Moments later, a resident of the duplex emerged and told police that Zambrano was inside, was armed, and did not intend to surrender peacefully, Procopio said.

Officers fired tear gas into the building and used a robot equipped with a camera to search the residence, but it did not capture any images of a person inside the building.

Officers and police dogs entered and searched the building floor by floor, finding a hole the size of a pizza box in a cellar wall between the two sides of the duplex. That led police to search the other side of the duplex as well.

During that search, three State Police troopers came across a closed closet in a small second-floor bedroom. When troopers opened the closet door, a pit bull ran out, past the troopers, and out of the room. Seconds later, a hand holding a gun reached out from behind some clothing and fired at the troopers, according to Procopio.


A bullet struck one of the troopers. The others returned fire and Zambrano was killed.

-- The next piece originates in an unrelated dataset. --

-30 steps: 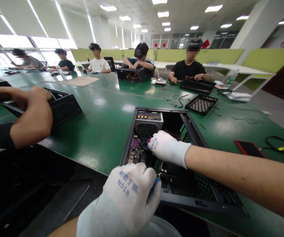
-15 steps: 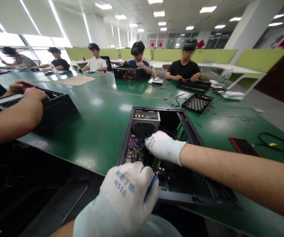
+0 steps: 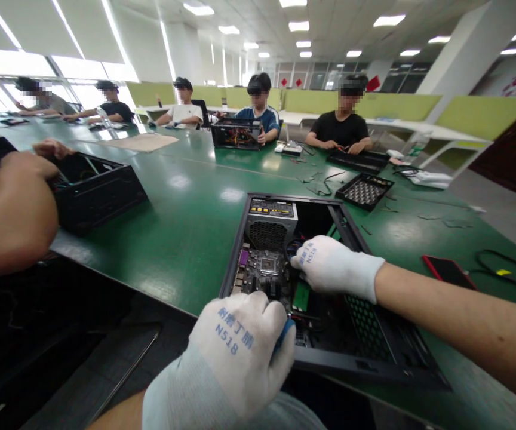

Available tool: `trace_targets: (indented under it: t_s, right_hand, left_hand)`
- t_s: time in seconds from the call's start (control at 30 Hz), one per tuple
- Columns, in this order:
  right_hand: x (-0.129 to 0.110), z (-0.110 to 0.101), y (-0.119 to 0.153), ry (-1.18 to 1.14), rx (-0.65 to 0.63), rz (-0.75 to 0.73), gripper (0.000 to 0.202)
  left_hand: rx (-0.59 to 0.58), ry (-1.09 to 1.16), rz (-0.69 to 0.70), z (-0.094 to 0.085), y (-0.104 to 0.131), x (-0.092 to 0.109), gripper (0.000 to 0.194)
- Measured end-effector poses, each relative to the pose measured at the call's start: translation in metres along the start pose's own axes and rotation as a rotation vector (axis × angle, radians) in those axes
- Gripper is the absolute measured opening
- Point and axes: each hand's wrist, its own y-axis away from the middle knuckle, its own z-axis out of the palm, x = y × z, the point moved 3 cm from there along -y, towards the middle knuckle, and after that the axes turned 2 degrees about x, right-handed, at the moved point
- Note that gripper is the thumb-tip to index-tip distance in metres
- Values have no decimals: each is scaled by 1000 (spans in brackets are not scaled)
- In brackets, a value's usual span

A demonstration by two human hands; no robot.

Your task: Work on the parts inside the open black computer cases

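Observation:
An open black computer case [image 3: 360, 224] lies in front of me. My right hand [image 3: 325, 263], in a white glove, is closed on a round dark CPU fan [image 3: 292, 248]. Left of that fan, the bare CPU socket [image 3: 269, 266] shows on the motherboard [image 3: 251, 272]. A green memory stick [image 3: 301, 295] sits just below my right hand. My left hand [image 3: 244, 349], gloved too, is closed at the case's near left corner. Its fingertips are hidden, so what it grips cannot be made out. The power supply [image 3: 271, 224] fills the far left corner of the case.
A red-edged phone [image 3: 448, 272] and a black cable [image 3: 509, 272] lie right on the green table [image 3: 186, 239]. Beyond the case is a black perforated tray [image 3: 364, 191]. At left, another person's arm [image 3: 20, 209] reaches over a second case [image 3: 101, 191]. Several people sit across.
My right hand has moved right with the fan, uncovering the CPU socket. My left hand stays at the case corner. The view has shifted slightly.

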Motion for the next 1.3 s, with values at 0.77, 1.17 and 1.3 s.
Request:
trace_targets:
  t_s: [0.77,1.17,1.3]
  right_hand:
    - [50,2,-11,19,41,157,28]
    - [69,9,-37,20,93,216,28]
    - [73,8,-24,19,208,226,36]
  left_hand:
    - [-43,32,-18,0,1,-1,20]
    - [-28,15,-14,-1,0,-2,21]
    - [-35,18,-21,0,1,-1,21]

The injured trooper, an 18-year veteran who was not identified, had surgery Sunday and was recovering Monday, Procopio said.

Worcester District Attorney Joseph D. Early Jr. is investigating Tarentino’s death and the use of deadly force by state troopers against Zambrano.

Auburn Police Sergeant Scott Mills, who described for the Globe Tarentino’s initial realization that the car he stopped early Sunday was not displaying the proper plates, also said that Auburn police vehicles are not equipped with dashcams and there were no surveillance cameras in the area.

Tarentino, a two-year veteran of the Auburn Police Department, had previously worked with the Leicester Police Department for seven years.

Officers from both departments said they were heartbroken.

“Ronny is that kind of guy . . . [who] makes friends with everybody,” said an emotional Leicester Police Sergeant Paul Doray, who described Tarentino as one of his best friends. “A lot of times police officers can get withdrawn from the community, but this was not the case with Ronny.”

Leicester Police Chief James J. Hurley said Tarentino’s “career track was to move forward.”

“Tarentino’s tragic death prevented a violent crime from occurring to someone else and that is what Ron was all about, helping others,” Hurley said.

He had always aspired to become a police officer like his father, who worked in Medford, according to those who knew him. Mills said Tarentino wanted to become a detective.


Throughout the day Monday, people poured into the Auburn police station, placing flowers at a growing memorial and bringing food for the officers.

“It’s a tough day for the town,” said a teary-eyed Judi Laplante, 55, who came to the station with her daughter, Brooke, 13, and son, Luke, 14, and doughnuts and coffee.

John Peduzzi wept quietly as he knelt down in front of the memorial. He said he had lost his best friend.

Peduzzi described Tarentino as a Mustang aficionado, who belong to a club that traveled to car shows and cruised through the town on Friday nights. The two also went hunting and fishing together, he said. They were planning to go deep-sea fishing in two weeks.

In Tewksbury, where Tarentino’s parents lived, Pat Paquette wound black and blue ribbon around a tree in her yard.

It was a simple gesture, she said, to honor the loss of a man she had watched grow into an adult only to be cut down while doing the job he loved.

“It’s just so sad that somebody with so much ahead . . . has been taken away so tragically,” she said. “And for what?”

Tarentino’s funeral is scheduled for 11 a.m. Friday at St. Joseph’s Catholic Church in Charlton. A wake is scheduled for 2 p.m. Thursday at the church.